If a line in the entries includes "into", show that line.
[[ Dataset entries open ]]
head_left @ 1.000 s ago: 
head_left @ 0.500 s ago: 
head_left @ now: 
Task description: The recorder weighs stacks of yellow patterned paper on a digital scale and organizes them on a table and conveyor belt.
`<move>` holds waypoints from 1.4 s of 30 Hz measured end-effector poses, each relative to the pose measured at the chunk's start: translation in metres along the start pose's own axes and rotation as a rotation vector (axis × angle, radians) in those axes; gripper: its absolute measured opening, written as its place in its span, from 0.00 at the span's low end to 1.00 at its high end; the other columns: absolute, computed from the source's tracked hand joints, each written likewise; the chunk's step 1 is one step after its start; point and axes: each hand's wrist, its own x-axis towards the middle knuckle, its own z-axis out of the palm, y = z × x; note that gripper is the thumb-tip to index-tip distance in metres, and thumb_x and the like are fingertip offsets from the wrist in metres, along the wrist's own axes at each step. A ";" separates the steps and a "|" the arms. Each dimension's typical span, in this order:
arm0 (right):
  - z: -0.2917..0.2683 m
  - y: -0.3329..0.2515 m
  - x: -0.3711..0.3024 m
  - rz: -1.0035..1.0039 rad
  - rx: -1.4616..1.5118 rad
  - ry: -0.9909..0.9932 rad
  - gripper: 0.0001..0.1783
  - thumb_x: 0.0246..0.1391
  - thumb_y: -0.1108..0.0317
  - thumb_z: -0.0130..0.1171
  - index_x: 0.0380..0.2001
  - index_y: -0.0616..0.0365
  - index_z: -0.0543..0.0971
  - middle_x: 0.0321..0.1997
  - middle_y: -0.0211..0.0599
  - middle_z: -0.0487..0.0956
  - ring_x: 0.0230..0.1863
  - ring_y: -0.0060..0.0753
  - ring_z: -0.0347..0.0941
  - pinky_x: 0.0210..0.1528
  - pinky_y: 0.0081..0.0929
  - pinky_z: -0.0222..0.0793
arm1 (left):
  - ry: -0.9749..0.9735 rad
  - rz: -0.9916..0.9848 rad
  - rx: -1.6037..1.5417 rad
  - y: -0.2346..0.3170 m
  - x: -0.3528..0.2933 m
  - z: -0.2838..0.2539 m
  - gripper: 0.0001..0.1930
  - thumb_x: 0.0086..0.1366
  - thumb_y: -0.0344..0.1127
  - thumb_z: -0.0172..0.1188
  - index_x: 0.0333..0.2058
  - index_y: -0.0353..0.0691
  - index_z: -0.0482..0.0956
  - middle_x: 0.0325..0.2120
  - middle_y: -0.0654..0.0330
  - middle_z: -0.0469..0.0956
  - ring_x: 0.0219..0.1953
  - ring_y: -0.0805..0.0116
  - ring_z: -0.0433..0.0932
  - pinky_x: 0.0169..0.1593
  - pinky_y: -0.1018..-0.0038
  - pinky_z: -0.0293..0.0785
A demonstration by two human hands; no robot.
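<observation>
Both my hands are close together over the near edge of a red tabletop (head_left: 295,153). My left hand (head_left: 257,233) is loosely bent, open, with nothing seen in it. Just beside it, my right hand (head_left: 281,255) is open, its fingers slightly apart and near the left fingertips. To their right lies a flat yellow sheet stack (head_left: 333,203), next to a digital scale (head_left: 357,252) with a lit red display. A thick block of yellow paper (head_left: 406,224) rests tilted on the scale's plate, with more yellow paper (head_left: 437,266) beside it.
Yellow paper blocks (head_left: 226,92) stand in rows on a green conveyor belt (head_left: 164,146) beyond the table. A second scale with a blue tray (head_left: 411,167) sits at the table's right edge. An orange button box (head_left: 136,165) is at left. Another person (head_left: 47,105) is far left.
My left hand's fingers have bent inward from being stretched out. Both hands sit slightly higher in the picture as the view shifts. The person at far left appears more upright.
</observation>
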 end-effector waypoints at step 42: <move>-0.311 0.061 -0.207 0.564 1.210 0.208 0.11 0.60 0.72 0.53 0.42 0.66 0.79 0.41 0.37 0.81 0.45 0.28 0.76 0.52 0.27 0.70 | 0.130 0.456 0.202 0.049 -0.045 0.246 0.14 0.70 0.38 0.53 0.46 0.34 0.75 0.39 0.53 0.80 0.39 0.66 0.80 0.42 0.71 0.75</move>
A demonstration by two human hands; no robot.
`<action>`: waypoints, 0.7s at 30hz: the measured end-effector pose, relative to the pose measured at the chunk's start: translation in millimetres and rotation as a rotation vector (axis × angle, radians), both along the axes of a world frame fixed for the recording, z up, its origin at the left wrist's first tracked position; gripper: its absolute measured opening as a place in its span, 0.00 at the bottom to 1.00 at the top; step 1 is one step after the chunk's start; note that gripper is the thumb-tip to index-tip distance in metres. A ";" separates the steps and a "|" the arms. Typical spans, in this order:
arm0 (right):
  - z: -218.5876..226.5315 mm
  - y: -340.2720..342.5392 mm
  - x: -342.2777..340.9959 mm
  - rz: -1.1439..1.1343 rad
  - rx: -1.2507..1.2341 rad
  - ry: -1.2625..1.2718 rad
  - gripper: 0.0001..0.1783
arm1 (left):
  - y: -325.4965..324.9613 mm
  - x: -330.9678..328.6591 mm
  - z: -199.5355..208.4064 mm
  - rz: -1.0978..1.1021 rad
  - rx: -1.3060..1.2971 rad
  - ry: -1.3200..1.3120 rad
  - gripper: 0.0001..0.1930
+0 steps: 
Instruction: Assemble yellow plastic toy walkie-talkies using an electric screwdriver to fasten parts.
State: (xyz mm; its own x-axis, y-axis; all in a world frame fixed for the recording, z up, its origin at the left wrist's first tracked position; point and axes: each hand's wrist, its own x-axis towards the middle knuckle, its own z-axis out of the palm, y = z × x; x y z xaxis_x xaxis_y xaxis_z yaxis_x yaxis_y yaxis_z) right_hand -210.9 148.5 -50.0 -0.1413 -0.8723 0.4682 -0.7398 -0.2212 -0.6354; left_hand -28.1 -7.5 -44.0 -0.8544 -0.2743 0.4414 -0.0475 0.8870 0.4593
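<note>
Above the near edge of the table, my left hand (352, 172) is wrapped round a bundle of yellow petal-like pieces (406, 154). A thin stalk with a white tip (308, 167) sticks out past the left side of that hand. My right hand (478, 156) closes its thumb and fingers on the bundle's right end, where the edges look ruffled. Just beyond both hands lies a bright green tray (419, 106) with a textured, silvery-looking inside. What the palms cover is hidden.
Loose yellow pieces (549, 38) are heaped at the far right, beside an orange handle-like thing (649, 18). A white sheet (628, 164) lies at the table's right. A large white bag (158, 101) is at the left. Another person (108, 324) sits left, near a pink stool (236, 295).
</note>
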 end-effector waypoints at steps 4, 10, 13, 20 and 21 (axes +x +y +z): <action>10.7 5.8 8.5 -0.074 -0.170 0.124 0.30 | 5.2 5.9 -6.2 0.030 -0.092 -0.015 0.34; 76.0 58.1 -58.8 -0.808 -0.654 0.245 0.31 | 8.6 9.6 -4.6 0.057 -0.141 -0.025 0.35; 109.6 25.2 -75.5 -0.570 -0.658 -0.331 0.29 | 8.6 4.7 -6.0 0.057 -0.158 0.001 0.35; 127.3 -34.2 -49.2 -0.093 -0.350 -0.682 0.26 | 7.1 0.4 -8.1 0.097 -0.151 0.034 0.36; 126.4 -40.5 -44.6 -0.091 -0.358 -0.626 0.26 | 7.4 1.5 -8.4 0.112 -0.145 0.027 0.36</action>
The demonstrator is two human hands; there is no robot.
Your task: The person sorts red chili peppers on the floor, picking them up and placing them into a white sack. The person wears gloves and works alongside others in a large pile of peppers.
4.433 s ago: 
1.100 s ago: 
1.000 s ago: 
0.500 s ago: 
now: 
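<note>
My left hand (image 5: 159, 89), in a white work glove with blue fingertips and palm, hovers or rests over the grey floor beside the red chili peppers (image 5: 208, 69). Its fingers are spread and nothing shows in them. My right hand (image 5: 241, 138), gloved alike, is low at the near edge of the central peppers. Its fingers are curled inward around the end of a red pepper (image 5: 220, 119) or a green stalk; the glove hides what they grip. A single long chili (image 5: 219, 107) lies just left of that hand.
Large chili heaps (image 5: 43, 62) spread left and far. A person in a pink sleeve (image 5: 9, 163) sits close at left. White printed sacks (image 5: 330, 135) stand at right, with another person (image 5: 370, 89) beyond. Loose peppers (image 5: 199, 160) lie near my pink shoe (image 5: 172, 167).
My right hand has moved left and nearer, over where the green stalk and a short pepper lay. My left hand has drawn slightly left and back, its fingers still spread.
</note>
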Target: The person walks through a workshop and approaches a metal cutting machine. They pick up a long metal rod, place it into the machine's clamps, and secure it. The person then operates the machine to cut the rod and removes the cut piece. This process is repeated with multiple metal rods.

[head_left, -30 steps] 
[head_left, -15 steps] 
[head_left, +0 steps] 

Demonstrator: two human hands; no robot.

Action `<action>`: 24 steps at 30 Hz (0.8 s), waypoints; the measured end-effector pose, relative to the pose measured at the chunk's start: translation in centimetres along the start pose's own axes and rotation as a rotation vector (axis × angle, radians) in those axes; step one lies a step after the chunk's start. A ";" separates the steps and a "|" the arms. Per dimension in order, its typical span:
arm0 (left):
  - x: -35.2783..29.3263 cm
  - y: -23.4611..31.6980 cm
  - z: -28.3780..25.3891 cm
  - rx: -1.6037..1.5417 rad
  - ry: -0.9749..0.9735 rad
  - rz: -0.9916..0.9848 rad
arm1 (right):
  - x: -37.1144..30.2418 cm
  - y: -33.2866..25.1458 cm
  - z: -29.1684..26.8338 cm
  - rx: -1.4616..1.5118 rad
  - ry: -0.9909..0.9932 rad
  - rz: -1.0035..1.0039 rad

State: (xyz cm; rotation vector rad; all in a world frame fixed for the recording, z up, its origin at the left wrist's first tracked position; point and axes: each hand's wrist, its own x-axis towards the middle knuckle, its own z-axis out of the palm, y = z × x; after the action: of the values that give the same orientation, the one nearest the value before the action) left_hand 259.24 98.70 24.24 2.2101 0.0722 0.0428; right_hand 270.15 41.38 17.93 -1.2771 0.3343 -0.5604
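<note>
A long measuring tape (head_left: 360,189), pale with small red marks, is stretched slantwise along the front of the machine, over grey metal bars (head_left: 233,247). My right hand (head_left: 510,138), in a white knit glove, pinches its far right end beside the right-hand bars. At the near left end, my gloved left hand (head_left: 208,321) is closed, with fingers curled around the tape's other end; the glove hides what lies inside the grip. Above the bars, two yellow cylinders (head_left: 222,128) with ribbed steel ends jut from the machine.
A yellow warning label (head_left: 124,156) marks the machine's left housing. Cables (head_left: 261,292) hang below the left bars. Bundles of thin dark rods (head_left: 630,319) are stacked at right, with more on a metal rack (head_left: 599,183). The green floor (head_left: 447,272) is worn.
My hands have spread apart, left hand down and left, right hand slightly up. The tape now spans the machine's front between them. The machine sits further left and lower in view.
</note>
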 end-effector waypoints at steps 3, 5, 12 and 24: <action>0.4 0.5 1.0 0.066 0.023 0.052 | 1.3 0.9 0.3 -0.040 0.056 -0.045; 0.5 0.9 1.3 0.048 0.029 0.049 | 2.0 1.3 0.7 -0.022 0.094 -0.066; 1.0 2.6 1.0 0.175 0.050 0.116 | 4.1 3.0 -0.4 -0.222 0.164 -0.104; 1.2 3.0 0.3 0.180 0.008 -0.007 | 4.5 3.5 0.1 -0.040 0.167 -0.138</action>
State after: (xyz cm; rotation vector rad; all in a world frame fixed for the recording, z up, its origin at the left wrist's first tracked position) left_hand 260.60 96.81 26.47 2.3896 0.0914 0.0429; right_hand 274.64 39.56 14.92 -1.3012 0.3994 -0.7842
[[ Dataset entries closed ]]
▸ Expected answer
Your task: The person sorts red chili peppers on the floor, picking them up and placing them into a white sack. The person wears gloves and works alongside others in a large pile of peppers.
Target: The person walks through a workshop and approaches a metal cutting machine. They pick up a long metal rod, place it into the machine's clamps, and secure it. The person then operates the machine to cut the rod and removes the cut piece. This process is repeated with multiple metal rods.

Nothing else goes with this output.